During the wedding, Irene goes missing, a disappearance soon revealed as a kidnapping. Her captors make the recovery effort difficult from the outset by threatening to kill the hostage if anyone tells the police. With an arm tied behind her back, Laura begins the search with help only from within the family – which ends up being apropos given that all signs point to the criminals having deep knowledge of the blood ties. The manner in which they taunt Laura and the extended family with clues about Irene's whereabouts suggests a coordinated effort to squeeze their pain points.

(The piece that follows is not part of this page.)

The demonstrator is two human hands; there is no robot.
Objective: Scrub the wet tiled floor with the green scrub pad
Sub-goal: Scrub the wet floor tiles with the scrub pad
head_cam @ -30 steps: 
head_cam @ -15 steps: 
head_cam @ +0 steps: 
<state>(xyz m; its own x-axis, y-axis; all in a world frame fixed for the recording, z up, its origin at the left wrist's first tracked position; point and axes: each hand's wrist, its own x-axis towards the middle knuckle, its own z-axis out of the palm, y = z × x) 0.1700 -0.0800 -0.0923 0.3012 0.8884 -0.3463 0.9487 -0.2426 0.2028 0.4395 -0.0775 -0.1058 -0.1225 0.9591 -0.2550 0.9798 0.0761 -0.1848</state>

The kidnappers know that there is no greater leverage than threatening the disclosure of a tightly-guarded secret. Even by hinting at their knowledge without explicitly revealing it, Irene's captors put the family on high alert by forcing Laura and Paco's hand. The evasiveness exhibited by both individuals when a simple answer could put speculation to rest arouse the suspicion of their family members. With each maneuver in their detainment ratcheting up pressure on Laura, Irene's disappearance unearths long-buried resentments causing bad blood. Her absence allows for the re-airing of old grievances in regard to class, money, religiosity and fidelity. Everybody Knows exposes just how flimsy a foundation a lie makes, and it renders everything above it a house of cards.
Farhadi has made another film, 2013's The Past, outside his native Iran, but it had the safeguard of featuring characters of Iranian descent. Everybody Knows has no such ties to Farhadi's homeland – it is Spanish through and through. Yet other than to work with gifted performers like Cruz, Bardem and Argentinian cinema mainstay Ricardo Darín, the film has little reason to exist in Spain specifically. With no ties to Farhadi's own background, Everybody Knows cannot help but possess an aura of impersonality. It lacks the cultural specificity that made his prior films so indelible.
Plenty of directors have gone outside their comfort zones and created great films that examine other countries from an outsider's perspective. But, in general, these films start from the specific and build out to the universal. Farhadi seems to have started with a one-size-fits-all narrative, jet set to Spain and layered on details after. What results is something still as rigorously written and planned as Farhadi's other films, just lacking a certain organic quality that gives the drama an extra punch.